Shiny-FBS: digital engine of harmonisation
To harmonise practices, the workshop centres on the Shiny-FBS application, an open-source platform disseminated by the United Nations that automates data entry, consistency checks and dissemination. Participants are being drilled in the painstaking arts of structuring, cleaning and validating raw figures so that each national series can later be aggregated at CEMAC level. By agreeing on a common digital tool, member states hope to avoid the misalignments that previously hampered regional analysis and to ensure that each annual compilation will be comparable across time and borders.
A pedagogy of peer learning
Beyond software proficiency, organisers emphasise peer learning and continuity. Madior Fall, speaking for Afristat, reminded delegates that the compilation of food-balance sheets must become “an annual exercise, akin to the national accounts”, if the statistics are to anchor public debate. Country teams have therefore been invited to present their own datasets, recount bottlenecks and propose shared solutions. The resulting dialogue, alternating between plenary sessions and hands-on labs, is weaving a network of practitioners able to troubleshoot collectively long after the Libreville agenda is closed.
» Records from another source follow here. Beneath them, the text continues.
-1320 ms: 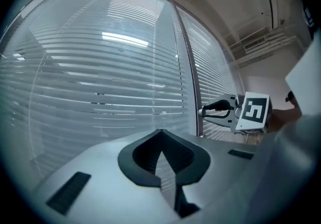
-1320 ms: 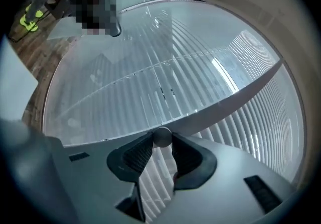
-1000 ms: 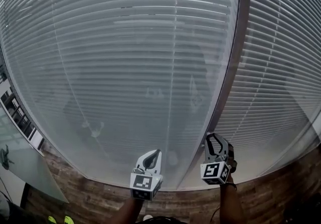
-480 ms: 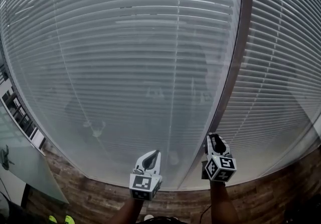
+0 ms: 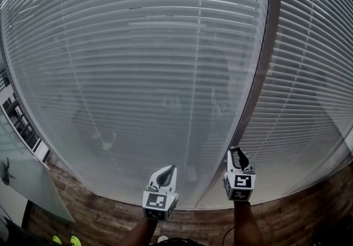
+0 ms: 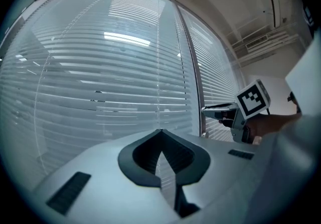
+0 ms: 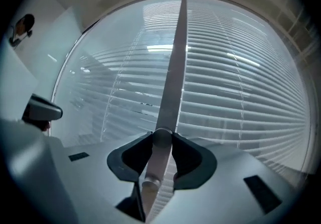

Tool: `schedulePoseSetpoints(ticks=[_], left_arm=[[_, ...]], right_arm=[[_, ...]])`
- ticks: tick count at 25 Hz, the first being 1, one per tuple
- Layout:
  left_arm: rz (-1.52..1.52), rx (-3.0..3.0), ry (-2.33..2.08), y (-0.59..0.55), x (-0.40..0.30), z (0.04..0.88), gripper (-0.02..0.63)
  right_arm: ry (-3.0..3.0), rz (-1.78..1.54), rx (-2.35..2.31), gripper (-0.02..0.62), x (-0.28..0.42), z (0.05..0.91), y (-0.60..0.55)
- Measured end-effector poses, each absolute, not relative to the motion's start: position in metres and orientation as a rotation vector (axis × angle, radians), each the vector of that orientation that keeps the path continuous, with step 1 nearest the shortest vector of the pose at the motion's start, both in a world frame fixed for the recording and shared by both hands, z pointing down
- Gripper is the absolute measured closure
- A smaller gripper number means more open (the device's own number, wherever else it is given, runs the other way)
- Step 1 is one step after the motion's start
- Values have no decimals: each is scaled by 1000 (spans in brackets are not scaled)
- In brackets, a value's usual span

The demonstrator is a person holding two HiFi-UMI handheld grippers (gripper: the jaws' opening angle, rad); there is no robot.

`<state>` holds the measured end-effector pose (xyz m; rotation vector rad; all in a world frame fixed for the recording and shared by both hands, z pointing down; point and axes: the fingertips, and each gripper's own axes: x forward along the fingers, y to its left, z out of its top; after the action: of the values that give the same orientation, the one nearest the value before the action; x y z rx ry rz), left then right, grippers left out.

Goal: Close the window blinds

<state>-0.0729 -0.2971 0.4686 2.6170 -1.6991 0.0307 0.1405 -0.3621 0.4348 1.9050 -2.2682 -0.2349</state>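
- blinds point(image 5: 138, 74) across the whole far side, level slats in two panels, one left and one right of a dark upright frame post point(image 5: 259, 74).
- right gripper point(image 5: 237, 155) near the foot of that post, pointed level at the blinds, marker cube facing back toward the head view.
- jaws just been closing, now pinched on a pale round rod point(image 7: 149, 175) that hangs in front of the post; both tips touching its sides, rounded lower end showing below them.
- left gripper point(image 5: 166, 174) just left of the right one, apart from the rod, aimed level at the left panel.
- jaws there drawn together at the tips, nothing caught between, only slats visible beyond.
- wood-pattern floor point(image 5: 110, 214) along the near edge, under the blinds.
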Motion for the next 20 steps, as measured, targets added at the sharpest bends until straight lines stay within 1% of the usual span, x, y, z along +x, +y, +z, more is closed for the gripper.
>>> schedulePoseSetpoints(ticks=[8,10,20], left_arm=[[39,2623,-1692,-298,-70,469,606],[39,2621,-1693,-297,-70,470,606],[49,2596,-1716,-297,-71,471,606]], right_arm=[[-1870,-713,1577,469,131,439,-362],[-1798,-788,1524,469,130,441,-362],[-1852,-783,1563,468,132,443,-361]])
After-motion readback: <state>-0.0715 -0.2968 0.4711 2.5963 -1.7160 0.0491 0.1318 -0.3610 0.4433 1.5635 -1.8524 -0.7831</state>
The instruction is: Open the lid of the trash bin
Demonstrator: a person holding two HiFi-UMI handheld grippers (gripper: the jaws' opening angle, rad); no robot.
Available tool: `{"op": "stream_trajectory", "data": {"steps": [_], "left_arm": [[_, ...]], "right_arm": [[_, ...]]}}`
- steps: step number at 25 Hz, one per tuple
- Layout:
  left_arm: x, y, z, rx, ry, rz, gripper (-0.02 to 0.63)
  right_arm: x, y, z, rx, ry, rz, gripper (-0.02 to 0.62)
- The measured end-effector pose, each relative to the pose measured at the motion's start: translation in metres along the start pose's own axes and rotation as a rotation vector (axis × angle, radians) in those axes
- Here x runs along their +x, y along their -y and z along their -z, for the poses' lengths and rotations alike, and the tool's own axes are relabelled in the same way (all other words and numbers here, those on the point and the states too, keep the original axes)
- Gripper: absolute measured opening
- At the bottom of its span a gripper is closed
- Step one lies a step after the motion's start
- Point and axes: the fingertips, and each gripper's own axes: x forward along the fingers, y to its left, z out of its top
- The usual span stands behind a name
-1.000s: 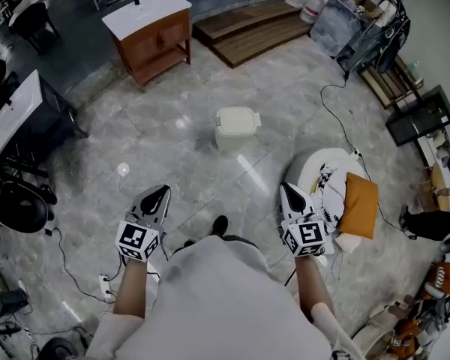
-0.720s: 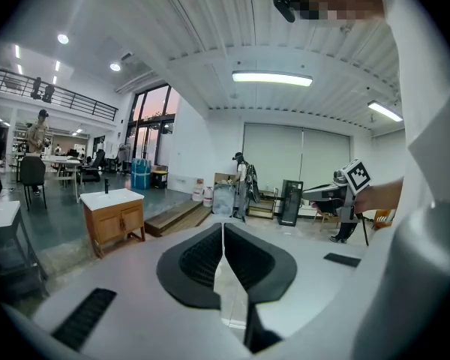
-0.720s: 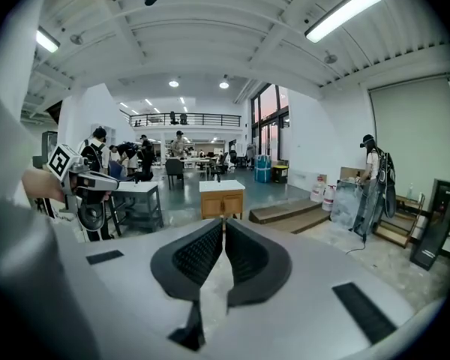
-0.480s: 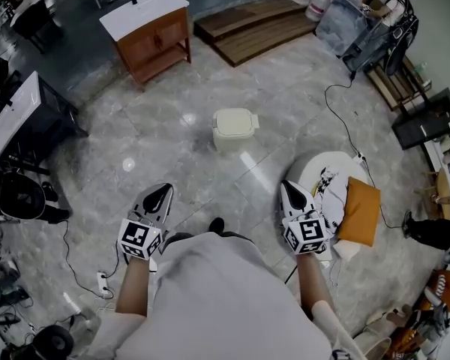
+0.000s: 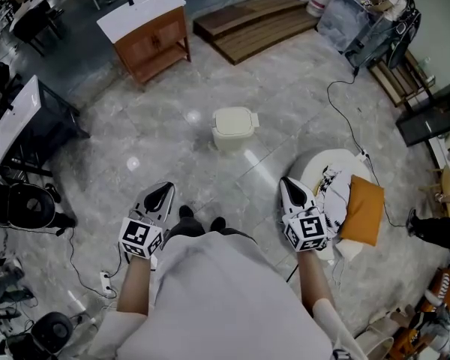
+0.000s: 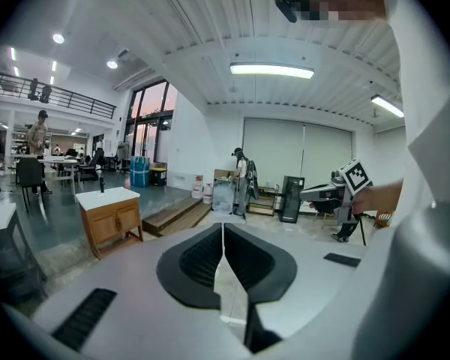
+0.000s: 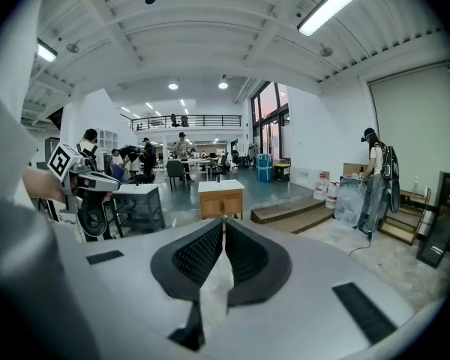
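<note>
The cream trash bin (image 5: 235,128) stands on the grey marble floor with its lid down, well ahead of both grippers in the head view. My left gripper (image 5: 163,190) is held low at the left, its jaws together and nothing between them. My right gripper (image 5: 289,186) is level with it at the right, also shut and empty. In the left gripper view the left gripper (image 6: 223,227) has its black pads meeting, and in the right gripper view the right gripper (image 7: 224,222) looks the same. I cannot make out the bin in either gripper view.
A wooden cabinet with a white top (image 5: 144,32) and a low wooden platform (image 5: 255,25) stand beyond the bin. An orange cushion (image 5: 364,208) lies on a white round mat at the right. A black cable (image 5: 345,118) crosses the floor; a dark table (image 5: 22,118) is at the left.
The person has stepped forward: a second shoe now shows below the bin and the room has shifted a little. Both grippers stay shut, carried along in the same pose.
</note>
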Motion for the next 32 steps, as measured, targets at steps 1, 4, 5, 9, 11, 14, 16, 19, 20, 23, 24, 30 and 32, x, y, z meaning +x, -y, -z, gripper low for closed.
{"op": "stream_trajectory", "data": {"steps": [1,4,5,9,11,14,16,19,20,23,24,30,32], "left_arm": [[0.002,-0.001,0.0,0.0,-0.001,-0.001,0.025],[0.008,-0.003,0.001,-0.006,-0.005,-0.005,0.023],[0.009,-0.003,0.001,-0.007,-0.005,-0.004,0.024],[0.02,-0.009,-0.003,-0.011,-0.005,0.003,0.025],[0.026,-0.014,-0.005,-0.011,-0.006,0.008,0.023],[0.037,-0.022,-0.008,-0.014,-0.009,0.02,0.023],[0.046,-0.026,-0.01,-0.013,-0.009,0.031,0.023],[0.059,-0.033,-0.015,-0.011,-0.007,0.052,0.023],[0.063,-0.036,-0.016,-0.011,-0.007,0.058,0.023],[0.076,-0.05,-0.018,-0.014,-0.016,0.073,0.025],[0.081,-0.056,-0.019,-0.016,-0.022,0.078,0.024],[0.112,-0.094,-0.027,-0.016,-0.041,0.129,0.024],[0.122,-0.109,-0.028,-0.007,-0.048,0.146,0.025]], "right_arm": [[0.001,0.001,0.0,0.0,-0.002,-0.002,0.035],[0.003,0.003,0.0,-0.005,-0.007,-0.005,0.035],[0.003,0.004,0.0,-0.007,-0.009,-0.005,0.035],[0.009,0.01,-0.002,-0.005,-0.015,0.004,0.035],[0.014,0.011,-0.003,-0.006,-0.022,0.008,0.035],[0.022,0.012,-0.004,-0.014,-0.029,0.011,0.035],[0.027,0.014,-0.006,-0.017,-0.033,0.016,0.035],[0.035,0.02,-0.006,-0.016,-0.042,0.031,0.035],[0.038,0.022,-0.006,-0.014,-0.046,0.038,0.035],[0.052,0.026,-0.009,-0.009,-0.056,0.052,0.035],[0.057,0.027,-0.011,-0.008,-0.062,0.054,0.035],[0.088,0.031,-0.022,-0.001,-0.094,0.086,0.034],[0.099,0.031,-0.025,-0.005,-0.103,0.098,0.034]]}}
Implications for policy and private capital
Once institutionalised, the integrated information system is expected to feed directly into national agricultural strategies, emergency-response mechanisms and nutrition programmes. It will also provide agribusinesses and financiers with a clearer map of supply-and-demand gaps, mitigating risk and stimulating investment in processing, storage and logistics. The World Bank’s financial support signals the confidence of development partners in data-driven governance, while CEMAC’s leadership underscores the political resolve to treat food security as a shared asset rather than a zero-sum game.
Although the Libreville workshop is merely a first step, its methodical approach suggests durability. By codifying annual reporting routines, training a critical mass of statisticians and embedding the Shiny-FBS platform in national workflows, the six member states are laying the groundwork for evidence-based decisions that can outlast budgets and electoral cycles. In the words of Nicolas Beyeme Nguema, the initiative carries the promise of a “self-sustaining statistical culture”, one that may well determine the region’s capacity to navigate climate shocks, market fluctuations and demographic pressures in the decade ahead.